When the Minsk II agreement was officially announced on February 12, 2015, there was, for the first time in many months, a real belief that a cessation of hostilities was at the very least possible, if only conceptually. It seemed that the parties to the conflict finally had a framework within which they could move toward a peaceful settlement to end the dreadful war that has claimed the lives of thousands of innocent civilians in Donetsk, Lugansk, and surrounding areas. But perhaps this was simply wishful thinking.

While the “Normandy 4” (France, Germany, Russia, and Ukraine) were negotiating the terms of the agreement, developments on the ground in Donetsk and Lugansk told quite a different story. Ukrainian forces continued their criminal shelling of civilians in Donetsk, while the anti-Kiev rebels continued sporadic fighting around Debaltsevo. Of course a war is always messy, and one cannot expect fighting to halt, or even necessarily decrease, while political leaders sit around the table.

But the continuation of military hostilities was not the only issue. Rather, actions taken by Kiev’s military and fascist paramilitaries, in addition to their patrons in Washington, demonstrated that, rather than peace, the US-Kiev faction was interested in escalation.

But how is this possible considering the string of defeats the Ukrainian military suffered at the hand of the rebels? Simple. Under the cover of media darkness cast by the shadow of the Minsk talks, the US and Kiev quietly connived to escalate the war and, simultaneously, violate multiple key provisions of the agreement. In effect, Minsk II was null and void the moment the clock struck midnight on Sunday February 15, 2015, the appointed time at which the agreement allegedly took effect.

Minsk II: Dead on Arrival

Although everyone was (and is) hopeful that the Minsk II agreement will lead to at least a temporary peace, the inescapable reality is that it is a political document designed for public relations, rather than a true agreement between equal parties. Moreover, Minsk II should be understood as the “peace” side of the Tolstoyan war and peace coin – a seemingly contradictory, but in fact quite complimentary, two-pronged approach taken by the US and its puppet regime in Kiev.

On one level, the strategy is to bring negotiations front and center, highlighting the West’s so called “commitment to peace” as evidenced by the much vaunted jet-setting diplomacy of German Chancellor Angela Merkel. Indeed, Germany has much to lose given a continuation, and likely expansion, of the war in Ukraine; many in the German establishment correctly interpret the conflict as a proxy war between Washington and Moscow, a war in which Washington stands everything to gain, and Berlin everything to lose.
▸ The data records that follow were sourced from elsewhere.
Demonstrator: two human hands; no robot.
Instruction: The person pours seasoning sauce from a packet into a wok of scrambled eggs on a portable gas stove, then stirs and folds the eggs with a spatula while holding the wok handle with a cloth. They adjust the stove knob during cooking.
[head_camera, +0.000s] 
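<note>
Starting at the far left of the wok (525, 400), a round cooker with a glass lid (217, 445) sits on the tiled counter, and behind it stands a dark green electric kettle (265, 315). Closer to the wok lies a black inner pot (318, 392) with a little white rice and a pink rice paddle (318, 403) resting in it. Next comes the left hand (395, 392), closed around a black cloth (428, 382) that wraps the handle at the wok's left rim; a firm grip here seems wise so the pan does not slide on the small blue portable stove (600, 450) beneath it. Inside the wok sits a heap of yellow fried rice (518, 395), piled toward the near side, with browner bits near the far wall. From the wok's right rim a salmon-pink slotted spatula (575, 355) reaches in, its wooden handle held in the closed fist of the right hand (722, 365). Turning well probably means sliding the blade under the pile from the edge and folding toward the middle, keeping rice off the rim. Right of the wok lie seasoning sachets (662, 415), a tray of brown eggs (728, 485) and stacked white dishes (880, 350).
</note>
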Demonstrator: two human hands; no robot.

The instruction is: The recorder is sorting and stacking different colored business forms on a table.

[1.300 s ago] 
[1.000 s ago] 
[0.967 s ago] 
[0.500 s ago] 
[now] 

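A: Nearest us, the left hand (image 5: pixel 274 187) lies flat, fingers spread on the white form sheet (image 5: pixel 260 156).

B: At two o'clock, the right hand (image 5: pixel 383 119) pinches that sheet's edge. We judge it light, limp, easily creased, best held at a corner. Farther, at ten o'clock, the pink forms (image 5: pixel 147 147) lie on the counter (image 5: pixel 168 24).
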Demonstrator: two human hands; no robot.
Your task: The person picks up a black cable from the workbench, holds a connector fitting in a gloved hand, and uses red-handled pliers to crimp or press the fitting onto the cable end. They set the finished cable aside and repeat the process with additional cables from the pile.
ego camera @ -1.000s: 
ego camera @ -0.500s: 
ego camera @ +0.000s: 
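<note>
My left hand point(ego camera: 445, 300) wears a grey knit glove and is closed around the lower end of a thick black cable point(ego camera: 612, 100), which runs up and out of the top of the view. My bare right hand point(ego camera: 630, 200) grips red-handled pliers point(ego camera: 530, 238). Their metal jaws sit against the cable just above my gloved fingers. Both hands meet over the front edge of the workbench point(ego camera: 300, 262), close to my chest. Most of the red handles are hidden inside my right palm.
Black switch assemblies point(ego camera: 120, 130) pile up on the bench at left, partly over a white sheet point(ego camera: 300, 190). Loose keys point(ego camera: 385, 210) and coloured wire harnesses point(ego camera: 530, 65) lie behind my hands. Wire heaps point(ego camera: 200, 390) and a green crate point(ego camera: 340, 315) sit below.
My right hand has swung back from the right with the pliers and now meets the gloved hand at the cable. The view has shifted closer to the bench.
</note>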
And so, the view from Berlin was that Europe had gambled on Ukraine and lost, and that conciliatory negotiations had become paramount both to ease tensions with Russia, and to pull Europe back from the brink of a wider, and far more dangerous war. However, at the very moment that Merkel was seated across the table from Putin in Minsk, her partners in Washington were pursuing a decidedly different, and much more aggressive and dangerous policy.